→ TASK BRIEF
From the first line of the data down to the line bearing "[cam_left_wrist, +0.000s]", output every line exactly and include no pictures.

/---

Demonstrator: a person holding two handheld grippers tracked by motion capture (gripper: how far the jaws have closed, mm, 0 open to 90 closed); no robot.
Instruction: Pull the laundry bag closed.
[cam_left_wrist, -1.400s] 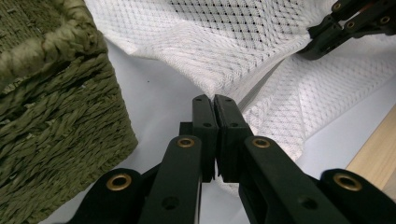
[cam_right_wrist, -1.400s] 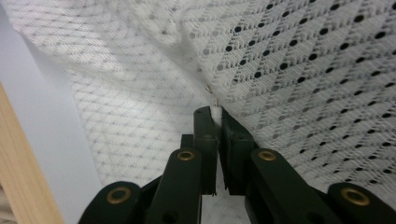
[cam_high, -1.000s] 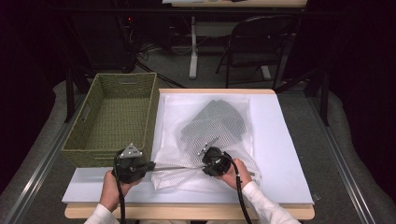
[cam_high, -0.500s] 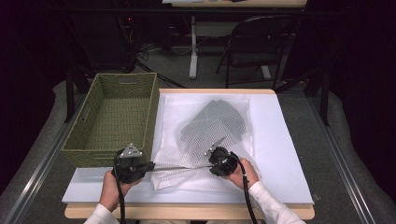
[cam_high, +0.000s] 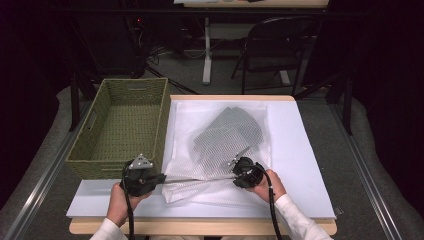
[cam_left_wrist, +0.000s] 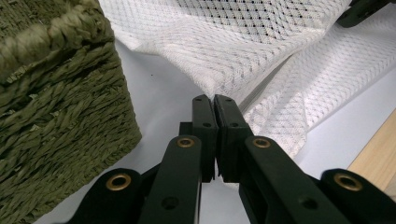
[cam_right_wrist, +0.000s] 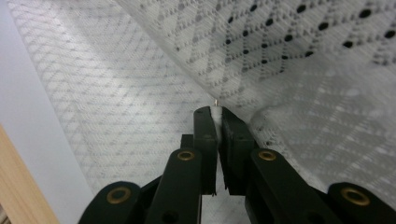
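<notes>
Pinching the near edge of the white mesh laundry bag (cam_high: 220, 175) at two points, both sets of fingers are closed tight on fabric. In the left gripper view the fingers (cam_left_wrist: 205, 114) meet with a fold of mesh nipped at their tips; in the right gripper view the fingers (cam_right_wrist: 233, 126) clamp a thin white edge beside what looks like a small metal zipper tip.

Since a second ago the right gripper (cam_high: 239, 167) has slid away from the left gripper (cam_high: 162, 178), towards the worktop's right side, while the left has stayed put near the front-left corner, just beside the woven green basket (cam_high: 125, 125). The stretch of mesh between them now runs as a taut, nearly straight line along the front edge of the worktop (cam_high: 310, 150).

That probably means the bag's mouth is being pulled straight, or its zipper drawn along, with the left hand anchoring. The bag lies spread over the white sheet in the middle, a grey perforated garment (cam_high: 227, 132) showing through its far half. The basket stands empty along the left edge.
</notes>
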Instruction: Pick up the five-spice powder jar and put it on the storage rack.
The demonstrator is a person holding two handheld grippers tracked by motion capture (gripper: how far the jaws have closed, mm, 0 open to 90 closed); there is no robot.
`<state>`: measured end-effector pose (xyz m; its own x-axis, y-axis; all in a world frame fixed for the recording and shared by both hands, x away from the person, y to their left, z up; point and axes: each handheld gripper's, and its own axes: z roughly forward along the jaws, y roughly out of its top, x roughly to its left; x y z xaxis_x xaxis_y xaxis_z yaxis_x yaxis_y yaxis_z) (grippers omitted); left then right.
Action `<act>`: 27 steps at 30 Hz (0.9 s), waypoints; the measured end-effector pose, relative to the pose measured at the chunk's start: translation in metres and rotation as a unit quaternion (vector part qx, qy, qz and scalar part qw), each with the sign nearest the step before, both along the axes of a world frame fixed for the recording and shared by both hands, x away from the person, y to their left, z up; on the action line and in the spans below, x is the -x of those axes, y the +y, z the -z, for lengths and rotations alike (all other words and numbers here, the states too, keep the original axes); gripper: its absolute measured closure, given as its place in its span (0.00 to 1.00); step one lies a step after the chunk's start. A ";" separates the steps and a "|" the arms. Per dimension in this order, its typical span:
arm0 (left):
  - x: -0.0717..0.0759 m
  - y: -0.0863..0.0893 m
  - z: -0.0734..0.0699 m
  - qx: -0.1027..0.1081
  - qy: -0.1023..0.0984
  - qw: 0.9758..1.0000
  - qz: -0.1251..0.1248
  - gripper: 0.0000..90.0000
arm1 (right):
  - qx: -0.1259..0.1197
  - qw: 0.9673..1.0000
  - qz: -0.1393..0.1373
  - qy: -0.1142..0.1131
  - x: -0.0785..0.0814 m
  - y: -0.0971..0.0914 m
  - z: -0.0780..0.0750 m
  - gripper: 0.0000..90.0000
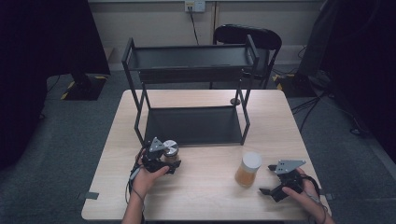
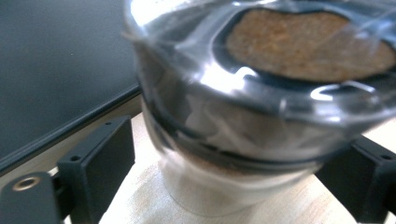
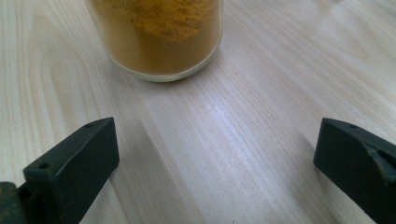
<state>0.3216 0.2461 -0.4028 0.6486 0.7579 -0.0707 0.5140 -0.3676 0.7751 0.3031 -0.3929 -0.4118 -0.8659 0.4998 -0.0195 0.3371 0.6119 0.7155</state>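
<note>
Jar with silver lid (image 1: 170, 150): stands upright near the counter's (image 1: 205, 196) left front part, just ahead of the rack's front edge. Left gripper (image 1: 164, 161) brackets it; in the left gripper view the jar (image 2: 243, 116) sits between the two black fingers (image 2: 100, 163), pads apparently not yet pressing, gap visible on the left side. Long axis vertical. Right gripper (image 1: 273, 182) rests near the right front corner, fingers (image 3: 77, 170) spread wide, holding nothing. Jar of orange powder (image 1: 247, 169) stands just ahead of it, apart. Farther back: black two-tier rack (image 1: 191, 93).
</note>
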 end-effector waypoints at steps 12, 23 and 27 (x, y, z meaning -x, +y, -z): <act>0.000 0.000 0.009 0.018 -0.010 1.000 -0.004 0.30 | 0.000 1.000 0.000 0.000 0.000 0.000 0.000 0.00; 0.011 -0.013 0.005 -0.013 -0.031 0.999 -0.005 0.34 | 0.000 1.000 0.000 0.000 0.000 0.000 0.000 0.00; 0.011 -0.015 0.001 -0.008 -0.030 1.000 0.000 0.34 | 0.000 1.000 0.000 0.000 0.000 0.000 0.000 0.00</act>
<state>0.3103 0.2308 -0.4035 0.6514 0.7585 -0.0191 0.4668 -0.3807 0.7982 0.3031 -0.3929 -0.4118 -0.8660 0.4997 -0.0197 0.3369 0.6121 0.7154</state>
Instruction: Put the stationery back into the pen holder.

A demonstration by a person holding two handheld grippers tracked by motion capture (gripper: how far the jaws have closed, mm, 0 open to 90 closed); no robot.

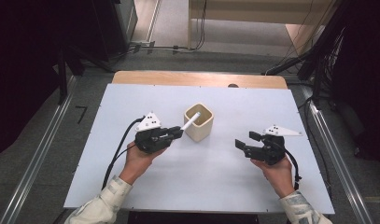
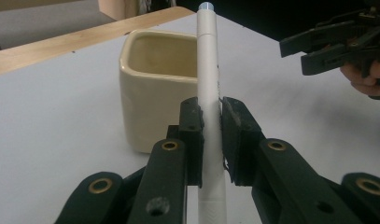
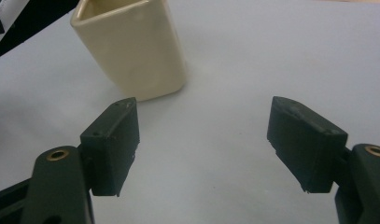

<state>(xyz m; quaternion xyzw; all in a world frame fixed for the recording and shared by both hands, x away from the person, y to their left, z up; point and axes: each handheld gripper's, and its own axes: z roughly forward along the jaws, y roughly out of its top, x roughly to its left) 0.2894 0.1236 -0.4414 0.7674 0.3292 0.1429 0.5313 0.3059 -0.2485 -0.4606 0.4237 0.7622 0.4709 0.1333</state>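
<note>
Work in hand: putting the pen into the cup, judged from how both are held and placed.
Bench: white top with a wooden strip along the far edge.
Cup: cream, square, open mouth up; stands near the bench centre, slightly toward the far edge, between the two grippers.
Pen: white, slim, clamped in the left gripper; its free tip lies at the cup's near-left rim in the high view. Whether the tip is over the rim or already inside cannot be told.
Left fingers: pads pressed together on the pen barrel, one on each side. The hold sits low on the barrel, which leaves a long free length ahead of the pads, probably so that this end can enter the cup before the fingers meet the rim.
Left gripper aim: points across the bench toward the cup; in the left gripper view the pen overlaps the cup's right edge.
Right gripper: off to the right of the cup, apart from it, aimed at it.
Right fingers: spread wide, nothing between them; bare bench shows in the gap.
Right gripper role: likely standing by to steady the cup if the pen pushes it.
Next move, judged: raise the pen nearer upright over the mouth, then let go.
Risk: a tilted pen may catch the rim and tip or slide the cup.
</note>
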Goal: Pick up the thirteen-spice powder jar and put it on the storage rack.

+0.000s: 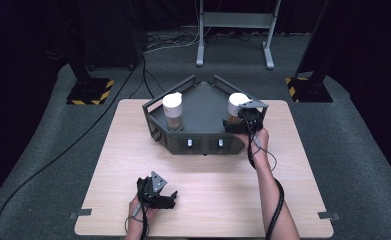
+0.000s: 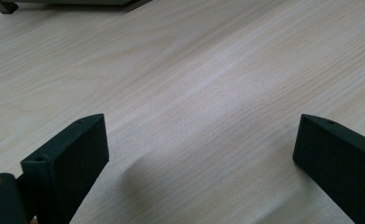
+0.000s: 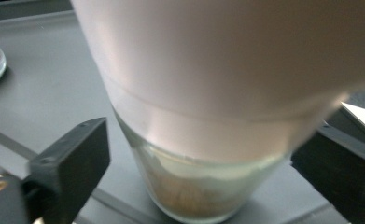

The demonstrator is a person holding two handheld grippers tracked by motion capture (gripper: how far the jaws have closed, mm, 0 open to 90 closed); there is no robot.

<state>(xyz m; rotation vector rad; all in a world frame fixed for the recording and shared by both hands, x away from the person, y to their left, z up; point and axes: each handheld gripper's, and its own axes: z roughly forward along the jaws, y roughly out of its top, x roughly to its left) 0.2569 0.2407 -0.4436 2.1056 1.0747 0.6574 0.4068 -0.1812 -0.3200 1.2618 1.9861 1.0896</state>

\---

→ REPLY TO THE EXERCISE
Demonstrator: a person holding two handheld grippers tracked by motion capture (gripper: how far the jaws have closed, mm, 0 open to 90 closed); no robot.
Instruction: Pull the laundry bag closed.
[cam_left_wrist, -1.400s] 
[cam_right_wrist, -1.400s] 
[cam_high, -1.000s] 
[cam_high, -0.500s] 
[cam_high, +0.000s] 
[cam_left_wrist, +0.000s] 

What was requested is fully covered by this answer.